In verità Fellowes restituisce l’omaggio verso la fine, quando Molesley dice di aver imparato che gli sceneggiatori non vanno da nessuna parte senza gli attori. È proprio vero; a creare la calda attrattiva di Downton Abbey sono in egual modo la genialità inventiva di Fellowes (nelle caratterizzazioni prima ancora che nella peripezie) e la felicità delle interpretazioni di un cast formidabile. Grazie a questa combinazione – impreziosita da battute da grande commedia inglese (quella su Agatha Christie è fulminante) – tornare a vedere Downton Abbey in tv o al cinema è un autentico homecoming, un ritorno a casa.
Questi discorsi su sceneggiatura e interpretazione non intendono mettere in ombra l’abile lavoro del regista Simon Curtis.
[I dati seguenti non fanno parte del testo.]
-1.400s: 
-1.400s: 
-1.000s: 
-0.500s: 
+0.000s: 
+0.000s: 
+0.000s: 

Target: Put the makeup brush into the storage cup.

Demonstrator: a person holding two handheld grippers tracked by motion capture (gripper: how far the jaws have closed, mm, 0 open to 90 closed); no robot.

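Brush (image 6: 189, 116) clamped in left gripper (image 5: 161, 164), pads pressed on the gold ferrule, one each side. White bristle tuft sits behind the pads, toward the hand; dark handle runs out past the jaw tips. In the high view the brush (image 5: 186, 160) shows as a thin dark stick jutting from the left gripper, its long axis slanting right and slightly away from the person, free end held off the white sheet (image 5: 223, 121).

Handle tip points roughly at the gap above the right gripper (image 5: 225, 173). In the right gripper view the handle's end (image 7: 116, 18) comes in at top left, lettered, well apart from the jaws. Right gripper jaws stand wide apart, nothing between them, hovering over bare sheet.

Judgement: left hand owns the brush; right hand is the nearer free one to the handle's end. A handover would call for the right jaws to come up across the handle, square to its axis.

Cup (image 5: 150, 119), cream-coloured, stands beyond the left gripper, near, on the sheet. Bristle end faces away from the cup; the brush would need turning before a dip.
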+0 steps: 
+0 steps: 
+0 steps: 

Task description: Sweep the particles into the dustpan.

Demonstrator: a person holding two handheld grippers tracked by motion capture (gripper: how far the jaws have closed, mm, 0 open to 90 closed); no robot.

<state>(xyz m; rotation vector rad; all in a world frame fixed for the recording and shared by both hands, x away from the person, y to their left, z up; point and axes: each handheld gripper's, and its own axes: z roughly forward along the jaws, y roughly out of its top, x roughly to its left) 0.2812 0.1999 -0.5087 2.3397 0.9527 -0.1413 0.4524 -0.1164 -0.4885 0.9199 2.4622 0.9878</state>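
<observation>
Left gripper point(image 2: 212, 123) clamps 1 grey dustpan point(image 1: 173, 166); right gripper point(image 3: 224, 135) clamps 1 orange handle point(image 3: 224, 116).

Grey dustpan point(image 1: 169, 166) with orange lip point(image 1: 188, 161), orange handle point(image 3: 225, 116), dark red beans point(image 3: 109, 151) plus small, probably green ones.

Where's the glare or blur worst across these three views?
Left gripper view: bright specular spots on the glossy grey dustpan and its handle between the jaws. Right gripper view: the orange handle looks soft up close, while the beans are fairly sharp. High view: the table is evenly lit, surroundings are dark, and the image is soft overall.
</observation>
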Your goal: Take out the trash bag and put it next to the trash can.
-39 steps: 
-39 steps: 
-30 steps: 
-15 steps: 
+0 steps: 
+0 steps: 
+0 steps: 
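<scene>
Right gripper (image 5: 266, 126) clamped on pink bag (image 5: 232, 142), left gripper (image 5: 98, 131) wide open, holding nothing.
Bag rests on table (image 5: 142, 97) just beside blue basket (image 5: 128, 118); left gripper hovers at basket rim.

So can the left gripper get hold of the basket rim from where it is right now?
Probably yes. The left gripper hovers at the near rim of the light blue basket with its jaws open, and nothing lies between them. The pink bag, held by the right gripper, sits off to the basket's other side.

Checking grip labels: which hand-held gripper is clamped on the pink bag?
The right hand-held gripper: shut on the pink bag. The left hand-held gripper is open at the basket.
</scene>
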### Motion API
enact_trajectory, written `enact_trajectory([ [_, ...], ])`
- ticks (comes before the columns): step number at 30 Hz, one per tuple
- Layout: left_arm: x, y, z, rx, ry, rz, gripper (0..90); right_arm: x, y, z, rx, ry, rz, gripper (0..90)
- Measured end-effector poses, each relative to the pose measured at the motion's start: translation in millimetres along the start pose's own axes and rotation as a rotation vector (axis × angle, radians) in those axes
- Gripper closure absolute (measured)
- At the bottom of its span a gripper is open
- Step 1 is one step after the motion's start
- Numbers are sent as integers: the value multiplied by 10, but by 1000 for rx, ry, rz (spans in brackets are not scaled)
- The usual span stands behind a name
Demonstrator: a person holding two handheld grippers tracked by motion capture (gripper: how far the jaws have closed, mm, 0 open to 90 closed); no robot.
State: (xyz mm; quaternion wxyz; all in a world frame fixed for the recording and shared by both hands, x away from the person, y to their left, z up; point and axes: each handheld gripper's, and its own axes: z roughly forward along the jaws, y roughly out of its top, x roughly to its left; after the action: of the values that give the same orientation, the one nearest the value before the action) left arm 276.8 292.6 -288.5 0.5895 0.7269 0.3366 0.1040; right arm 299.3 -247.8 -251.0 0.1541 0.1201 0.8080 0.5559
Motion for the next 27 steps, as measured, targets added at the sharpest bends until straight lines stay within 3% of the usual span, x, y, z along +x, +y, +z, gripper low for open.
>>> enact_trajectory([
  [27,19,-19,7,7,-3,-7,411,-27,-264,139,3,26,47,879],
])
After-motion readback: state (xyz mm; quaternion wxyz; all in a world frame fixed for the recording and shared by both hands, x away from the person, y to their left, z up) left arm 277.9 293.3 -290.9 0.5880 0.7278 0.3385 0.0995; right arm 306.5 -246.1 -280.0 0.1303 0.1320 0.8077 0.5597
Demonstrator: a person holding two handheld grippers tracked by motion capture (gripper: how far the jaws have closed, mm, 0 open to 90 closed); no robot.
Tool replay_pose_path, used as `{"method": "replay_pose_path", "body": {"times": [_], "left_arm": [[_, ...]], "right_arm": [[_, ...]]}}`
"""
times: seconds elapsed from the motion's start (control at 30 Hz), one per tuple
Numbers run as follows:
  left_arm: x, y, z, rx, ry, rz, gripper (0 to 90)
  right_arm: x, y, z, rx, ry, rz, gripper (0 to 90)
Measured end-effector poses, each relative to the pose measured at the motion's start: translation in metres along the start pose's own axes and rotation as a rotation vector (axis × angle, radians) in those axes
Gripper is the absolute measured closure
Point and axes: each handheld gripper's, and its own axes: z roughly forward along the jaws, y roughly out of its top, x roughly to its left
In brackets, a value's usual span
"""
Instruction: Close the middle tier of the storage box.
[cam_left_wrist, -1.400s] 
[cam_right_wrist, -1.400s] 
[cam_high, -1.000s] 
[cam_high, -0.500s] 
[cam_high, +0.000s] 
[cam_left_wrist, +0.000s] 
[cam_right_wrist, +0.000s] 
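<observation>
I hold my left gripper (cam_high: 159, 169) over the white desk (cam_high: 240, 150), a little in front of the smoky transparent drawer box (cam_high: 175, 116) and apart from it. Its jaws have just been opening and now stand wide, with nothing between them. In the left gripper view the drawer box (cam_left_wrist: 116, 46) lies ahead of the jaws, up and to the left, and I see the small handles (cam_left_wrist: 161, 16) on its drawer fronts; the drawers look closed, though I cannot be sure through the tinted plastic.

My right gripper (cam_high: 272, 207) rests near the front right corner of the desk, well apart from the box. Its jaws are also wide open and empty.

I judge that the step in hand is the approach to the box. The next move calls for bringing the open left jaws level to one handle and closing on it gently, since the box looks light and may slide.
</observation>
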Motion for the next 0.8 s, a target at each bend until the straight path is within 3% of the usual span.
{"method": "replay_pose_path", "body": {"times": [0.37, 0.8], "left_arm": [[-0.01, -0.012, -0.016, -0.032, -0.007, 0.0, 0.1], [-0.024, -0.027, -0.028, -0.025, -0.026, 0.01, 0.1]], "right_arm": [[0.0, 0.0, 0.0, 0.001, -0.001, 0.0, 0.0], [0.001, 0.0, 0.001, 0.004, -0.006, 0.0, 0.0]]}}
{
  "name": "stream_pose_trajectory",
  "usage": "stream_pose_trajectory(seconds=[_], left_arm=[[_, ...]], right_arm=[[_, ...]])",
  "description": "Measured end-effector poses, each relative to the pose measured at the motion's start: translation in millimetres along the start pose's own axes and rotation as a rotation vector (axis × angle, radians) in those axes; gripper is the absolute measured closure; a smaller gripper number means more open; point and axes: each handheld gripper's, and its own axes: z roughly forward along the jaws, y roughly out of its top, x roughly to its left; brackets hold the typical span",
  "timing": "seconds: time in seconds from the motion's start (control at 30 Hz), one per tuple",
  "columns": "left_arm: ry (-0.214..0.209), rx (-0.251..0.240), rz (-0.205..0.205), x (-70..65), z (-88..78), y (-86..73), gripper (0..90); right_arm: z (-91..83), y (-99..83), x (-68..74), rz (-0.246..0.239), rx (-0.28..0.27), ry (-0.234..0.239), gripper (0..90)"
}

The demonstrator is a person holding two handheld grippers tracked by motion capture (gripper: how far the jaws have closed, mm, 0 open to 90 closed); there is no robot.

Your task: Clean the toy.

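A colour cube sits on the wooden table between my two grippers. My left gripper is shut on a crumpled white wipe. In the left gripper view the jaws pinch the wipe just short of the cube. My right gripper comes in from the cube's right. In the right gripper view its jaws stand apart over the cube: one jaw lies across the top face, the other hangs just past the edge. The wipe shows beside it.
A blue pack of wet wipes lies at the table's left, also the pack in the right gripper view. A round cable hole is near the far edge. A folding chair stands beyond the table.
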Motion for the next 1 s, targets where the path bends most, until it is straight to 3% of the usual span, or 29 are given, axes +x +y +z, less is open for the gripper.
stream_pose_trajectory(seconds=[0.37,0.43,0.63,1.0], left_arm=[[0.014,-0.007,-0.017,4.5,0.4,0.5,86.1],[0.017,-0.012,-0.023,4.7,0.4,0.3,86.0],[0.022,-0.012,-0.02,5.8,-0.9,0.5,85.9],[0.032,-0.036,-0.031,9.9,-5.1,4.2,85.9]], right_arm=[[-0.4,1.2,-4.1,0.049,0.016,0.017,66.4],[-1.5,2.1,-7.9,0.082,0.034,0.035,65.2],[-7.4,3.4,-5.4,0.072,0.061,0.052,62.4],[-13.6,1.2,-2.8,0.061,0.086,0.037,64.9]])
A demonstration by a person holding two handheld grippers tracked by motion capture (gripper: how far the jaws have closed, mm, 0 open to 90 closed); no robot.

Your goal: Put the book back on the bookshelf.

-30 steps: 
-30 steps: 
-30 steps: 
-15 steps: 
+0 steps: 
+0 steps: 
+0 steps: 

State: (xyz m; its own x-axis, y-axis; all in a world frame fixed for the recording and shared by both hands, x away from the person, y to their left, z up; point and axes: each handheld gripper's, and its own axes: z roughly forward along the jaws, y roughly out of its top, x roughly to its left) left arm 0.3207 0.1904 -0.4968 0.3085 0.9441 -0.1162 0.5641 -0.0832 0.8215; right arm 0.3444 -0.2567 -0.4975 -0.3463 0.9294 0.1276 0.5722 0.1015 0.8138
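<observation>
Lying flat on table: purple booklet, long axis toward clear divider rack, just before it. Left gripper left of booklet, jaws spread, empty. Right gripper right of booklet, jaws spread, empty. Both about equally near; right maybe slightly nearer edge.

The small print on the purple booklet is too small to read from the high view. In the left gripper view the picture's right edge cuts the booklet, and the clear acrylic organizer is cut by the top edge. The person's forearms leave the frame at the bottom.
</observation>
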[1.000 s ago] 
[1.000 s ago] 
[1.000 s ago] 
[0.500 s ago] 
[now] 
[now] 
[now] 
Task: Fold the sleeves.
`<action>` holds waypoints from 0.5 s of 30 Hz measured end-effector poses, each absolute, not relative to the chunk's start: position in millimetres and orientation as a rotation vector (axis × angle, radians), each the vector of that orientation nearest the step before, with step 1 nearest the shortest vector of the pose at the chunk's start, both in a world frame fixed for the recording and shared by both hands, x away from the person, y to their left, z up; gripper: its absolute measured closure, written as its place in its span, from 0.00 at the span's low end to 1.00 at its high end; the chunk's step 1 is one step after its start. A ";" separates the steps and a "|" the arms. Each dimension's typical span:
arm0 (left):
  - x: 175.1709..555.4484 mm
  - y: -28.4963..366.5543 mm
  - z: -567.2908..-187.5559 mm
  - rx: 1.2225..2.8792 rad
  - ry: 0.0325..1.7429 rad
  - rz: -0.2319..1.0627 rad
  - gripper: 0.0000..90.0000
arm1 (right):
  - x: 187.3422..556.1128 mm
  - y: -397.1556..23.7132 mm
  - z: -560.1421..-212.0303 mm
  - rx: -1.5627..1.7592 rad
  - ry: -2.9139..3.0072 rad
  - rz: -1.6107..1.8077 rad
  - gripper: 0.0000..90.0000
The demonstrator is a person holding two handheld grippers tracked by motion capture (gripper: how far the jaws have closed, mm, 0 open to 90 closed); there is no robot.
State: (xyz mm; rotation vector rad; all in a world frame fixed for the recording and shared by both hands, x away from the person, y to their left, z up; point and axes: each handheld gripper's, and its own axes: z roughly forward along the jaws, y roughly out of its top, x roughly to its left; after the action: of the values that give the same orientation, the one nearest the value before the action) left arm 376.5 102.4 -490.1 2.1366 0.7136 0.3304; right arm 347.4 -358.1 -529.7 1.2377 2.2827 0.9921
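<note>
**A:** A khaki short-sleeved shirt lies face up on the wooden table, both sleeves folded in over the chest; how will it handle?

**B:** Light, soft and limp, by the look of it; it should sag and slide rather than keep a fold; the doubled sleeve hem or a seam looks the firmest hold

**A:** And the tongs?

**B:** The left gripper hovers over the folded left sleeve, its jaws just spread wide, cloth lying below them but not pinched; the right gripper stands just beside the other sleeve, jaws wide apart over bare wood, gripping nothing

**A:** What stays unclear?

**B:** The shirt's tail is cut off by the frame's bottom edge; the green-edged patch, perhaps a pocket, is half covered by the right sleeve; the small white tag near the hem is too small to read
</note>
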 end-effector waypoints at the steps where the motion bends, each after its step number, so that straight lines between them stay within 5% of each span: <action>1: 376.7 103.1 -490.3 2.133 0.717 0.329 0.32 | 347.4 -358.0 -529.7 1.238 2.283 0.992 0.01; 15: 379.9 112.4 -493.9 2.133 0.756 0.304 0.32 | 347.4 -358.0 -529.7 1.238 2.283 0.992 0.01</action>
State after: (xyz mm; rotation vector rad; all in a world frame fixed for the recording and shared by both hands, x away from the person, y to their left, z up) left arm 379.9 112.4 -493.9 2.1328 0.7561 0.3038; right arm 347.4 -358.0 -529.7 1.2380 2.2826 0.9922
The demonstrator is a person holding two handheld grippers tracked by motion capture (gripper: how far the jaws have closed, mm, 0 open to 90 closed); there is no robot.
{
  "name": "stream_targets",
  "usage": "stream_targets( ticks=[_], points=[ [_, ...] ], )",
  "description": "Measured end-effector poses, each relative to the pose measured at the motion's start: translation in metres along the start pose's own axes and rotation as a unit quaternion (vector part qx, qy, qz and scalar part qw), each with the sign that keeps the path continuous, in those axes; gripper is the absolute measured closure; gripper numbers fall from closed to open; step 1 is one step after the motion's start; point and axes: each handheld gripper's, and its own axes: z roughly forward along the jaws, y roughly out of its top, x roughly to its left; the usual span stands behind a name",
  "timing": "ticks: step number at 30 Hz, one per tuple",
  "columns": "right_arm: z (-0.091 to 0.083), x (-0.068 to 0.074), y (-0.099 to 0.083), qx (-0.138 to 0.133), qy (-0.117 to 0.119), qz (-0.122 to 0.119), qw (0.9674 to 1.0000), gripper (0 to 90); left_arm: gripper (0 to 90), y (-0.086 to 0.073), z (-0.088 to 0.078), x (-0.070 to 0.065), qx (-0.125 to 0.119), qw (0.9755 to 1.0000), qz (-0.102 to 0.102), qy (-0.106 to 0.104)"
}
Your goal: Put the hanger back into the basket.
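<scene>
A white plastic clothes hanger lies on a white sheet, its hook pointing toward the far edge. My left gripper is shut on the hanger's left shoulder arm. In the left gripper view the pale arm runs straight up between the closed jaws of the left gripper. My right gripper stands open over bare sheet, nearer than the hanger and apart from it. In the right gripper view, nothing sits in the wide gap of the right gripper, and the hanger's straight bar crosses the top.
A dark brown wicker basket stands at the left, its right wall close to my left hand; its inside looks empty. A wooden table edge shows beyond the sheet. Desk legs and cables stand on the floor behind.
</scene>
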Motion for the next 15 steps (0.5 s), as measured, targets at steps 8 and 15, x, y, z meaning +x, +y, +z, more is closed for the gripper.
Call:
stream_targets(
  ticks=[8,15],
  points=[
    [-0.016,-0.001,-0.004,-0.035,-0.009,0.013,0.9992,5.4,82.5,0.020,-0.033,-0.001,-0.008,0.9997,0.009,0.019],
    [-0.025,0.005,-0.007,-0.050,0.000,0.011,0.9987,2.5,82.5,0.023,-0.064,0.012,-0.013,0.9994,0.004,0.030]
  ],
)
Bella quella luce commossa che avvolge Lord e Lady Grantham mentre vanno via! La narrazione è fluida, la messa in scena è capace: il ritratto di Lady Violet (Maggie Smith, cui il film è dedicato) nella grande sala ha una centralità da personaggio assente-ma-presente (anche comparendo in un caso a chiudere una scena in sintonia col commento musicale); ed è ottima l’inquadratura nel pre-finale in cui Lady Mary, l’erede, compare da sola col ritratto alle spalle, prima dell’entrata del montaggio di ricordi in flashback. Poi Mary esce di scena e la mdp mette simbolicamente il ritratto al centro; qui appare la dedica.
Così il film fa calare la tela su Downton Abbey, e vediamo – mentre scorrono i titoli di coda – la prosecuzione delle vita private dei protagonisti, provando quel sentimento agrodolce che si prova alla fine della lettura dei vecchi romanzi, quando l’autore o l’autrice ci racconta in poche righe il “dopo” delle vite che ha fatto vive. “Long live Downton Abbey!”, esclama Lady Mary alla fine salutando Edith che parte; al che Edith risponde “Amen to that”.